Филипп писал, что умер Коробов, не болея, умер, застудившись в дороге, и никакие бани не спасли – исхудал перед смертью вполовину и из богатыря враз превратился в морщинистого, утомлённого старичка. А когда-то… Когда же? Евдокия Сибилева и девочка у кунцевского костра: два голоса – взрослый и чистый, тоненький детский – выпевали всю ночь, а она обступала жаркий огонь, и печальным причетом уносилась в поля песня и уговаривала там травы быть поутру податливее, а косари усталые лежали вокруг костра и подтягивали глухо и с хрипотцой вослед счастливому семейному дуэту:
В туман унеслось, но чистой нотой отложилось в памяти и греет теперь душу, всколыхнувшись, поднявшись из донных её глубин. И что-то наивное, детское, стыдливое в этом воспоминании, и всё же такое и дорогое, цепко сидящее в памяти, ласкающее, как свет костра в той ночи.
И уговаривал уже тёплый голос, а не мучил: «В чудесные ты едешь места, будешь там всеми любим, будешь работать, будешь вдали от двора, от света, отдохнёшь, вернёшься с переведёнными книгами Ролленя, а ты же сам знаешь, сколь они важны и нужны, и ты станешь снова…» – «Что? Что? Что?» – «Всё, всё, всё… ты не зря надеешься. Вспомни прошлое, вспомни, как тебя кидало, а охранил же ангел. Всё встанет на места, образуется».
Он глядел на широкую, уносящуюся равнину, слушал топот копыт: теперь они неслись в гору, но, кажется, ни на йоту не уменьшили скорости выносливые епископские лошадки. Он отдался силе, мерному колыханию болочка, растворился в лихой гоньбе: ритм бегущей тройки убаюкал душу, и затихло в душе клокотание, нисходил на него покой.

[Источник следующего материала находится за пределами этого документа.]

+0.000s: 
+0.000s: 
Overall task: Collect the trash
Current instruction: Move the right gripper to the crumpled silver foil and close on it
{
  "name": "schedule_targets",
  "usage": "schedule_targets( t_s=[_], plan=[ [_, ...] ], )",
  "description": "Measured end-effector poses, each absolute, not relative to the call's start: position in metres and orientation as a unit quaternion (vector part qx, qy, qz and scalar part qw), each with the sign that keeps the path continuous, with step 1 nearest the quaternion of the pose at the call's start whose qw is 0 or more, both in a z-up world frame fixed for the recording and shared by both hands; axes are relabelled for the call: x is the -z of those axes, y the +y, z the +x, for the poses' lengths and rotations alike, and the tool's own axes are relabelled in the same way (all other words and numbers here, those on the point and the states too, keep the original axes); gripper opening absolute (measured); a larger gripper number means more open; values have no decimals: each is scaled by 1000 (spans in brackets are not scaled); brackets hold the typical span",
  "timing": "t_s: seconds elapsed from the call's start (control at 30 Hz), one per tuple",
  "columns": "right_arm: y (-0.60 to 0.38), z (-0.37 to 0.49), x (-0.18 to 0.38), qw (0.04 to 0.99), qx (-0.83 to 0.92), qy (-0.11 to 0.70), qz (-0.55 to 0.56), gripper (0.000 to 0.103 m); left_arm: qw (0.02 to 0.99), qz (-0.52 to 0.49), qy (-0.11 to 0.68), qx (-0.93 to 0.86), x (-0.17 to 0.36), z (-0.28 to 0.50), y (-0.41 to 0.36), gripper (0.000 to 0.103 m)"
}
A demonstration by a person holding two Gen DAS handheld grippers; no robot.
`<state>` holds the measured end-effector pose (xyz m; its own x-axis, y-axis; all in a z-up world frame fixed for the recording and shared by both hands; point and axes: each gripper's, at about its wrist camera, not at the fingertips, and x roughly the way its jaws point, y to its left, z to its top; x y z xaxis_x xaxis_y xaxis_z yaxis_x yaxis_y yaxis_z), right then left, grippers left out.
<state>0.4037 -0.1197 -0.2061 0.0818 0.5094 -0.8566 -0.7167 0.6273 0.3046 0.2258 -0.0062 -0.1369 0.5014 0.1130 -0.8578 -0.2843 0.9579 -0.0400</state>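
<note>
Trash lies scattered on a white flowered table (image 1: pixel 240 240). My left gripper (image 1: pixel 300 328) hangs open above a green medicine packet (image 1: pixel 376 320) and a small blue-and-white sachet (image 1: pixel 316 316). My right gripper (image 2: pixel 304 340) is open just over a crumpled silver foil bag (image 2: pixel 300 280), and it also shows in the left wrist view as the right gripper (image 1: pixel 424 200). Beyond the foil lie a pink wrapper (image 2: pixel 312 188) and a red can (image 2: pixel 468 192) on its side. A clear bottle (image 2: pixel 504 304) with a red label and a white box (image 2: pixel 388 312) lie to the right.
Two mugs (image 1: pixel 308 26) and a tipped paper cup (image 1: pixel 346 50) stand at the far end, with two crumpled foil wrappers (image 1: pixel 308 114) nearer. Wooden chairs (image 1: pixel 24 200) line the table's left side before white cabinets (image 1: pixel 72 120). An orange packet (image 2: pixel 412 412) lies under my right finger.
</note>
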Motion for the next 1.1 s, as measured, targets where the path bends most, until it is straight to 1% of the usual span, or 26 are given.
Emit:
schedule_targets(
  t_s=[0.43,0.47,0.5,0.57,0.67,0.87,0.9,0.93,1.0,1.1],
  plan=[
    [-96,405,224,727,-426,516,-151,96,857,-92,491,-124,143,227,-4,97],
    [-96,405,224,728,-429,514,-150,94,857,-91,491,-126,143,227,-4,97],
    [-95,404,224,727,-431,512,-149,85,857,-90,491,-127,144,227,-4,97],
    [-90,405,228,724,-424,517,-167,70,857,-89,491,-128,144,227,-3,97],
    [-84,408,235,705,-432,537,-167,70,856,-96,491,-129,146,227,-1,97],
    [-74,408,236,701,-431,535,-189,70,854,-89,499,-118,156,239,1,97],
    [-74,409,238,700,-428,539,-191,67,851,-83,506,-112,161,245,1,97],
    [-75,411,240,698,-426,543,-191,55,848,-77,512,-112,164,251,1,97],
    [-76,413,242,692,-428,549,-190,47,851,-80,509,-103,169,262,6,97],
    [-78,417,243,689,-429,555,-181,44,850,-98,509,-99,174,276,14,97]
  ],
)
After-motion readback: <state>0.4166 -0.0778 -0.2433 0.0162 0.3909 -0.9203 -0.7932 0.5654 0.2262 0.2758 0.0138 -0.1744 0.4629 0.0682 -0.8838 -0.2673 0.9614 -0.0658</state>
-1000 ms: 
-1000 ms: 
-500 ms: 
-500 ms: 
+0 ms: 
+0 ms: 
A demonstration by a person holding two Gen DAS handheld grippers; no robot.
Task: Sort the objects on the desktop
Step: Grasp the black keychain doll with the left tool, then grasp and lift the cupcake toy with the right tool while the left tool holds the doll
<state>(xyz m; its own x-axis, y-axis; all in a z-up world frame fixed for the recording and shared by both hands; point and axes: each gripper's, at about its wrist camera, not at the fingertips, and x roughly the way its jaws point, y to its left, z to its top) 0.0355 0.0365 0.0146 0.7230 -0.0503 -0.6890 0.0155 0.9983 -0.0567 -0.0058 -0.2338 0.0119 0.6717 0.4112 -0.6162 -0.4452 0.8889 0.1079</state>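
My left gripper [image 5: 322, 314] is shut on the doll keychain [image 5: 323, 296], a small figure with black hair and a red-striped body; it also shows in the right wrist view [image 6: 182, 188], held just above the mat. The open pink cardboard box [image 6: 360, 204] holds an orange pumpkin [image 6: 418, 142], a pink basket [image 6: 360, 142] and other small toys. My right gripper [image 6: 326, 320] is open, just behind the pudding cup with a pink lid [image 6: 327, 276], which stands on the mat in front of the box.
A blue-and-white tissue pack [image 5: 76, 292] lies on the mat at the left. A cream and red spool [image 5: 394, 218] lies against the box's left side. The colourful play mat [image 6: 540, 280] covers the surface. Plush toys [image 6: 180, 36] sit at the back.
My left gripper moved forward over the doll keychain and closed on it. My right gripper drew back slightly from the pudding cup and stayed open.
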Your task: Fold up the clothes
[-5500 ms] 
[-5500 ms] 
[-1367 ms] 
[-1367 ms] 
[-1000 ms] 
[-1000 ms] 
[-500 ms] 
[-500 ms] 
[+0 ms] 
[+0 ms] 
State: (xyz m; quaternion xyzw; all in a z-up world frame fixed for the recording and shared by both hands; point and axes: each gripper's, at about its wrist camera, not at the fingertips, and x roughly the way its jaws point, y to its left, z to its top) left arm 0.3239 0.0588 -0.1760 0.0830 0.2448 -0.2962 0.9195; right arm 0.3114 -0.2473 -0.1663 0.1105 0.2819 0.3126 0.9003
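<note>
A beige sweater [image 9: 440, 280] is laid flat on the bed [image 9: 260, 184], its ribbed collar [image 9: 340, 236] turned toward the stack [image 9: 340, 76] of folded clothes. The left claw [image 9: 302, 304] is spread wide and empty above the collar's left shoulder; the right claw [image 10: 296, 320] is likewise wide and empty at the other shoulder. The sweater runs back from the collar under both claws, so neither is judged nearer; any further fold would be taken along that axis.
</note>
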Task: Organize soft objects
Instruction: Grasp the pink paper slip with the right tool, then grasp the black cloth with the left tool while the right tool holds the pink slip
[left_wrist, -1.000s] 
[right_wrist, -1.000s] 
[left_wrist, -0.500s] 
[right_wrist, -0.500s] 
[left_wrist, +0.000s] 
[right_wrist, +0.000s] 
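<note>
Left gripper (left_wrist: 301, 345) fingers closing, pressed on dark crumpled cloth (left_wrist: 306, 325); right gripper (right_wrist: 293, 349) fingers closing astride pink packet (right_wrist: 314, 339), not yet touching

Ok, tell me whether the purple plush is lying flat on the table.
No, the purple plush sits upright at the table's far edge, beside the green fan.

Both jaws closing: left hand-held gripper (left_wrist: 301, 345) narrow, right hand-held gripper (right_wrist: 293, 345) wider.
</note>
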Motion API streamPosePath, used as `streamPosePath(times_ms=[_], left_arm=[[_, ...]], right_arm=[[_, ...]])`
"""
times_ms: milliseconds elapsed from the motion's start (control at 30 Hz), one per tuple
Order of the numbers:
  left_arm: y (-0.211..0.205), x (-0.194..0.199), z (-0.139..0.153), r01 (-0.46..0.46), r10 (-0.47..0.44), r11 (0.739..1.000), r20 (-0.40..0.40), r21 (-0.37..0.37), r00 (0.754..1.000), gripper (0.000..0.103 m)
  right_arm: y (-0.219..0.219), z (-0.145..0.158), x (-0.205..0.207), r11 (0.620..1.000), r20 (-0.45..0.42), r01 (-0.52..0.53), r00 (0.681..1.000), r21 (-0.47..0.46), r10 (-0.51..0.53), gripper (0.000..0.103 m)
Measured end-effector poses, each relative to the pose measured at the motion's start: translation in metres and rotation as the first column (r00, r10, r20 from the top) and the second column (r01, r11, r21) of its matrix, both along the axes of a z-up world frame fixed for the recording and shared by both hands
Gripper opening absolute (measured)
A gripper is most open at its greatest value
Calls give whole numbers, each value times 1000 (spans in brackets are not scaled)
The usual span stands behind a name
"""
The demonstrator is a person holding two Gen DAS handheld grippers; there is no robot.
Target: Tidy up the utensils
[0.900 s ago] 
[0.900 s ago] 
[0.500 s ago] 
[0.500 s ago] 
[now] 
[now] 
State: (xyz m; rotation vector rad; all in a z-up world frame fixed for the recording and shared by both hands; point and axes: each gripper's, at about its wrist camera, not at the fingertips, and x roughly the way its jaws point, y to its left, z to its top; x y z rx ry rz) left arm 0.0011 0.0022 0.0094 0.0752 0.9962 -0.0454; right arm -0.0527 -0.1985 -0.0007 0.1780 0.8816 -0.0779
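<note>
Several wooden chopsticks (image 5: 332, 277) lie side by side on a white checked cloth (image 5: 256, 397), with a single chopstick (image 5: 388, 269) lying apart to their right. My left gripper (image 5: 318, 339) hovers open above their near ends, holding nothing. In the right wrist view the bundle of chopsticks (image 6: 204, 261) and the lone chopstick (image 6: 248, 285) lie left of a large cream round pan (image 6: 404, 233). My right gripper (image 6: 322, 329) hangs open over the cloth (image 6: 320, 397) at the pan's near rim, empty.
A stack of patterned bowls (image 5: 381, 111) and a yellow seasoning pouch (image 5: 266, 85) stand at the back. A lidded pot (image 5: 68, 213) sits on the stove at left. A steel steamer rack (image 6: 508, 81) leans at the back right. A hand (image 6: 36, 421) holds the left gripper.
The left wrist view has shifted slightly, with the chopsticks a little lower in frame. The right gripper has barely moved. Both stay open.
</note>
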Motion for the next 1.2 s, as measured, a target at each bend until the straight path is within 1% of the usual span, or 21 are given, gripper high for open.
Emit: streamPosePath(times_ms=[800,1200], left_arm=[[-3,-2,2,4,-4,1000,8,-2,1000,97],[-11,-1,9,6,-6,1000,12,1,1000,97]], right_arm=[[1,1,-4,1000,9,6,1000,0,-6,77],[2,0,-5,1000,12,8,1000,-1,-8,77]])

Вечно так, подумал он, стоит только поймать ритм, и достигается гармония. И нет ничего благодетельнее её и Природы, в которой все ритмы скрыты, только имей силы сыскать.
Летит тройка, летит время, несётся самым быстрым бегом, а на деле же тянется – прядут седовласые Мойры свою нить.
Нужно время, на всё нужно время. Нужно делать своё дело, и улучшится жизнь. Иначе и быть не может!
Утро вечера мудренее – вспомнилось материнское баюканье, – разум не верил в сновидения, душа же непознанно находила спасение именно в них.
Лошади вынесли на верх горы, и вдруг распахнулась внизу такая красота, такая дивная красота, такой простор необозримый, что он зажмурился от ударившей в глаза белизны и заорал истошно вознице:
– Стой! Стой, чёрт подери!
Тот испуганно обернулся и натянул поводья – вид расхристанного, машущего руками Тредиаковского подействовал на ямщика сильней слов.
Внизу тенью на снегу пролегла подо льдом речка, петляющая по бескрайней равнине, и перелески стояли как облачка, и разбросало их по земле, и крохотная, в одну улочку, приютилась в самой серёдке у дороги деревенька с часовней на кладбище, и дым из труб поднимался точно вверх, в голубое-голубое небо. Солнце, бившее из-за его головы, красило всё в жёлто-розовые искрящиеся юные тона.
– Да вставай же ты, медведь! – закричал он вдруг на Алёшку.
– Отстань, дурень, – буркнул тот спросонья как-то по-мирски и, потирая слипающиеся глаза, всё глубже и глубже вжимался в жаркий, нагретый щекой и удобно намятый ею мех. Затем он резко скинул с себя постель, вскочил и, потягиваясь и, по обыкновению, щуря глаз и расправляя затёкшие руки, вздохнул всей грудью, вбирая в неё молодящий мгновенно воздух. Потом поглядел хитро на Василия Кирилловича и отметил радостно:
– Полегчало, я чай, дурь-то быстро выветрилась. Я тебе что и говорил – тут, брат, природа сама лечит, – и, гогоча, облапил Тредиаковского и, совсем уже по-школярски завалив на волчий мех, стал рукавицей натирать ему и без того красные щёки.
– Погоняй, погоняй, милый, нам бы к ночи сегодня доехать, раз дорога как зеркало, – бросил он вознице через плечо.
Лошади рванули с горы. Монокулюс стоял на коленях над поверженным другом и как-то по-отечески тепло и с многозначительным прищуром оглядывал своим единственным глазом его счастливое, горящее лицо. Оглядев и, как лекарь, удовлетворённо крякнув, он снял рукавицу и по монашеской своей привычке мелко перекрестил над ним чистый морозный воздух.